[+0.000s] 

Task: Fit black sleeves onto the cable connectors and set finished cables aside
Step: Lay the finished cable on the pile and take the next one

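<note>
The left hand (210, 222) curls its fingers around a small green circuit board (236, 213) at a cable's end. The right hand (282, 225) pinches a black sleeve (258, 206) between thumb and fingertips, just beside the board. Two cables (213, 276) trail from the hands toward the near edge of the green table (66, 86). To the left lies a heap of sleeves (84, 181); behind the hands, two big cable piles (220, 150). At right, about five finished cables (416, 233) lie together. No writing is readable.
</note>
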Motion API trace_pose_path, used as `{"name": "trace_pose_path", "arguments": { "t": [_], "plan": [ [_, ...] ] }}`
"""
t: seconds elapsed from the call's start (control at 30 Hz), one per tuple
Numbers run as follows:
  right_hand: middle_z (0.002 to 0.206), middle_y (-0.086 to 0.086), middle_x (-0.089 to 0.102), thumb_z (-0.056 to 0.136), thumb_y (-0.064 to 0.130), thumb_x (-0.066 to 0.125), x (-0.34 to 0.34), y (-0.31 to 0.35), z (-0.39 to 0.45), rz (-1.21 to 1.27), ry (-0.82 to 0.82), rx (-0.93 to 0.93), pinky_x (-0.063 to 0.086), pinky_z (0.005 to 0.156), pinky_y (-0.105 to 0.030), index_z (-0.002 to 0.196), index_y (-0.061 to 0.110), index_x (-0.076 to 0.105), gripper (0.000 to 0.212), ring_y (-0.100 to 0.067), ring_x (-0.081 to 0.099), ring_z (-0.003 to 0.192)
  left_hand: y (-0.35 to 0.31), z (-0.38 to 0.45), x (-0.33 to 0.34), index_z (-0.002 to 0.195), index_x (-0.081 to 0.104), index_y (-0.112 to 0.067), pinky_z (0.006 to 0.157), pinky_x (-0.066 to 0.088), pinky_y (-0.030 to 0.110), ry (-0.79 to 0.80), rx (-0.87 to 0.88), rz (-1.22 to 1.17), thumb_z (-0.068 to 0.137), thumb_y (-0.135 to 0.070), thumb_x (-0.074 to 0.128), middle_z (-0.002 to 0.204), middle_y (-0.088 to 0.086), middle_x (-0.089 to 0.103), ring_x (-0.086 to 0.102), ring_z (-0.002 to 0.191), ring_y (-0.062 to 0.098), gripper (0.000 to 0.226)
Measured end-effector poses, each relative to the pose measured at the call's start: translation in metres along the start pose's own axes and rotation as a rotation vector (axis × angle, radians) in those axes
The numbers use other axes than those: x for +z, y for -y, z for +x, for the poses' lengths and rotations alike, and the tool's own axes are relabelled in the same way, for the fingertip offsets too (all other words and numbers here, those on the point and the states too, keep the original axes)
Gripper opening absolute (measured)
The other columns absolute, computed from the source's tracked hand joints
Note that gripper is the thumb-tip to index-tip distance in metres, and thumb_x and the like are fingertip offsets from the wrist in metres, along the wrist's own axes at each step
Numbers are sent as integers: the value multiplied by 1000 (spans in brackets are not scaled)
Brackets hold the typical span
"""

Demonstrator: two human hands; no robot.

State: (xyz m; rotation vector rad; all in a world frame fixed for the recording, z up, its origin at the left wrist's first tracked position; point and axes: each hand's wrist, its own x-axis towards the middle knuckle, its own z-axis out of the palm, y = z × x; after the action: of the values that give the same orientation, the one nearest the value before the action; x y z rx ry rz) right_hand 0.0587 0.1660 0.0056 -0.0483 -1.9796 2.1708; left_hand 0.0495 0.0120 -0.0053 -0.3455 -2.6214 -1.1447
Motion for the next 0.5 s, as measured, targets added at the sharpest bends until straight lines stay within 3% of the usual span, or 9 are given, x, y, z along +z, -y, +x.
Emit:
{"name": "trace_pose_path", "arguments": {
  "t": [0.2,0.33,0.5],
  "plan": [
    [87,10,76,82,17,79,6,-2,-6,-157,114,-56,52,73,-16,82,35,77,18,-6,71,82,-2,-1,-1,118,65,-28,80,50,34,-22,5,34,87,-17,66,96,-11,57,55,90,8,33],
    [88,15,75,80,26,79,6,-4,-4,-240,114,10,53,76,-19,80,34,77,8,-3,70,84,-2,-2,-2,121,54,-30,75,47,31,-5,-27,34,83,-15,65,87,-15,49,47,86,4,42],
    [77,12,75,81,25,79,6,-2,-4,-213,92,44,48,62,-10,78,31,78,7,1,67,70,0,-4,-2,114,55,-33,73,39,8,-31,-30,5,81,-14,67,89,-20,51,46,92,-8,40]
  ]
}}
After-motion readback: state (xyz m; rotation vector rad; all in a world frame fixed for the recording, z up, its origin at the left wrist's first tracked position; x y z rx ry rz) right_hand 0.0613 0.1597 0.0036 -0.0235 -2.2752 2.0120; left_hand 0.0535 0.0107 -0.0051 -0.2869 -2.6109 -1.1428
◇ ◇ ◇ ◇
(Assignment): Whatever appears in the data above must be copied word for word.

(Result of this task):
[+0.000s] 

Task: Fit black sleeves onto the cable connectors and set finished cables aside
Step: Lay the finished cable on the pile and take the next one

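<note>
The left hand (210, 222) curls its fingers around a small green circuit board (236, 213) at a cable's end. The right hand (282, 225) pinches a black sleeve (258, 206) between thumb and fingertips, just beside the board. Two cables (213, 276) trail from the hands toward the near edge of the green table (66, 86). To the left lies a heap of sleeves (84, 181); behind the hands, two big cable piles (220, 150). At right, about five finished cables (416, 233) lie together. No writing is readable.
</note>
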Motion API trace_pose_path, used as `{"name": "trace_pose_path", "arguments": { "t": [_], "plan": [ [_, ...] ] }}`
"""
t: seconds elapsed from the call's start (control at 30 Hz), one per tuple
Numbers run as follows:
  right_hand: middle_z (0.002 to 0.206), middle_y (-0.086 to 0.086), middle_x (-0.089 to 0.102), thumb_z (-0.056 to 0.136), thumb_y (-0.064 to 0.130), thumb_x (-0.066 to 0.125), x (-0.34 to 0.34), y (-0.31 to 0.35), z (-0.39 to 0.45), rz (-1.21 to 1.27), ry (-0.82 to 0.82), rx (-0.93 to 0.93), pinky_x (-0.063 to 0.086), pinky_z (0.005 to 0.156), pinky_y (-0.105 to 0.030), index_z (-0.002 to 0.196), index_y (-0.061 to 0.110), index_x (-0.076 to 0.105), gripper (0.000 to 0.212), ring_y (-0.100 to 0.067), ring_x (-0.081 to 0.099), ring_z (-0.003 to 0.192)
  left_hand: y (-0.35 to 0.31), z (-0.38 to 0.45), x (-0.33 to 0.34), index_z (-0.002 to 0.195), index_x (-0.081 to 0.104), index_y (-0.112 to 0.067), pinky_z (0.006 to 0.157), pinky_x (-0.066 to 0.088), pinky_y (-0.030 to 0.110), ry (-0.79 to 0.80), rx (-0.87 to 0.88), rz (-1.22 to 1.17), thumb_z (-0.068 to 0.137), thumb_y (-0.135 to 0.070), thumb_x (-0.074 to 0.128), middle_z (-0.002 to 0.204), middle_y (-0.088 to 0.086), middle_x (-0.089 to 0.103), ring_x (-0.086 to 0.102), ring_z (-0.002 to 0.191), ring_y (-0.062 to 0.098), gripper (0.000 to 0.226)
Measured end-effector poses, each relative to the pose measured at the call's start: translation in metres along the start pose's own axes and rotation as a rotation vector (axis × angle, radians) in those axes
The numbers use other axes than those: x for +z, y for -y, z for +x, for the poses' lengths and rotations alike, and the tool's own axes are relabelled in the same way, for the fingertip offsets too (all other words and numbers here, those on the point and the states too, keep the original axes)
Gripper opening absolute (measured)
The other columns absolute, computed from the source's tracked hand joints
Note that gripper is the thumb-tip to index-tip distance in metres, and thumb_x and the like are fingertip offsets from the wrist in metres, along the wrist's own axes at each step
Numbers are sent as integers: the value multiplied by 1000 (spans in brackets are not scaled)
Brackets hold the typical span
"""

Demonstrator: two human hands; no robot.

State: (xyz m; rotation vector rad; all in a world frame fixed for the recording, z up, its origin at the left wrist's first tracked position; point and axes: each hand's wrist, its own x-axis towards the middle knuckle, its own z-axis out of the palm, y = z × x; after the action: of the values that give the same orientation, the one nearest the value before the action; x y z rx ry rz) right_hand 0.0587 0.1660 0.0056 -0.0483 -1.9796 2.1708; left_hand 0.0495 0.0120 -0.0053 -0.3455 -2.6214 -1.1447
Motion for the next 0.5 s, as measured, targets added at the sharpest bends until straight lines stay within 3% of the usual span, or 9 are given, x, y, z along +z, -y, +x.
Emit:
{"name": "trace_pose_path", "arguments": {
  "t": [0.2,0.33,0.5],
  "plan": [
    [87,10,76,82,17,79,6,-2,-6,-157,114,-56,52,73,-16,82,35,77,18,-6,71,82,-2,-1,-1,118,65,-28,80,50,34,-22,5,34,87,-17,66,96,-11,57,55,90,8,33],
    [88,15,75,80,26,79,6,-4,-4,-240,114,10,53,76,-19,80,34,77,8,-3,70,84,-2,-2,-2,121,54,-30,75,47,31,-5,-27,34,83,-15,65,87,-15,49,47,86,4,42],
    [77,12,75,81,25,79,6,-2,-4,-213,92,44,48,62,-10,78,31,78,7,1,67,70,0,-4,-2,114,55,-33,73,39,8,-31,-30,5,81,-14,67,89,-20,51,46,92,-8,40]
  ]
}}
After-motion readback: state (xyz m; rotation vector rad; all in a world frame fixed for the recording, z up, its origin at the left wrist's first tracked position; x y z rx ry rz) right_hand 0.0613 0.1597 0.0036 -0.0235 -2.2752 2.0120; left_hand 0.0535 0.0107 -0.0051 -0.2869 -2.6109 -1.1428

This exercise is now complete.